Segundo os documentos do caso, a vítima recebeu uma ligação de um indivíduo se passando por advogado, que informou sobre um suposto crédito judicial em seu nome. Sem fornecer nenhum dado pessoal ao falso profissional, a cliente notou posteriormente a transferência irregular de R$ 30 mil para terceiros.
O banco foi condenado inicialmente, mas recorreu, alegando não haver falha na prestação de seus serviços e que a responsabilidade pelo ocorrido seria da vítima.
No julgamento do recurso, a Turma Recursal observou que não existiam provas de autorização da consumidora para a transferência de alto valor.
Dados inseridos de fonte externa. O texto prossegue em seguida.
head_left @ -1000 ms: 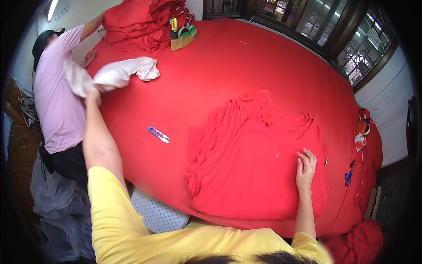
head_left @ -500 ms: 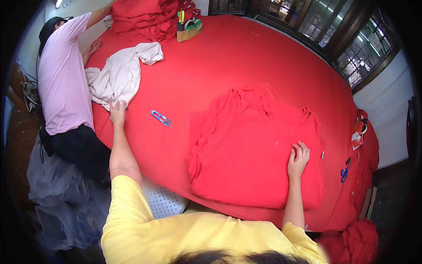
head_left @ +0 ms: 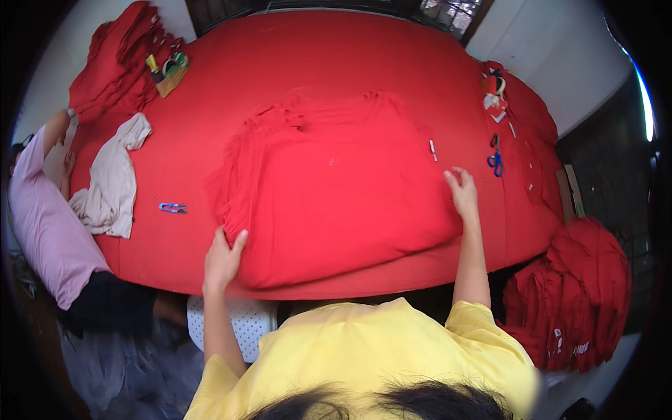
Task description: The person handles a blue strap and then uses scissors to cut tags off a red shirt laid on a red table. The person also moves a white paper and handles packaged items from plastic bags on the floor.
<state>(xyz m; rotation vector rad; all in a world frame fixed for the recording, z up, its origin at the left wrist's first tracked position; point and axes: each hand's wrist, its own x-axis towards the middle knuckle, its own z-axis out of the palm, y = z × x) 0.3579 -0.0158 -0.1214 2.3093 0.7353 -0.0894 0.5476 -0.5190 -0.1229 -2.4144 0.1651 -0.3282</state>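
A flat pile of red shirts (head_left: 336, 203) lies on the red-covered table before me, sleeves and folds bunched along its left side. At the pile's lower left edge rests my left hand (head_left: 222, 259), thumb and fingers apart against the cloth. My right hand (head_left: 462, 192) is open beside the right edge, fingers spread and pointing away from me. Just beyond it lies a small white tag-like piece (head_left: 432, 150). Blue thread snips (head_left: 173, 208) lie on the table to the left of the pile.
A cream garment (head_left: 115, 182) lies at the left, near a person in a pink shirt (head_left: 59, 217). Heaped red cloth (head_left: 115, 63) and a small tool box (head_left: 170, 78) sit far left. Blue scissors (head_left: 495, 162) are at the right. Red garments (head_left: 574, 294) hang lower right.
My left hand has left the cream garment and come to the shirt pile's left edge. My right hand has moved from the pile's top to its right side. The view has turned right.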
Ficou claro que houve falha na segurança do banco, que não ativou o bloqueio preventivo da operação, apesar da transação ser incompatível com o perfil financeiro da cliente.
“As instituições financeiras precisam dar prioridade à segurança nas operações e investir em tecnologias capazes de detectar e bloquear transações suspeitas e fora do padrão do cliente”, destacou o tribunal.
Assim, o banco foi condenado a devolver R$ 15 mil à cliente. A decisão foi tomada por unanimidade.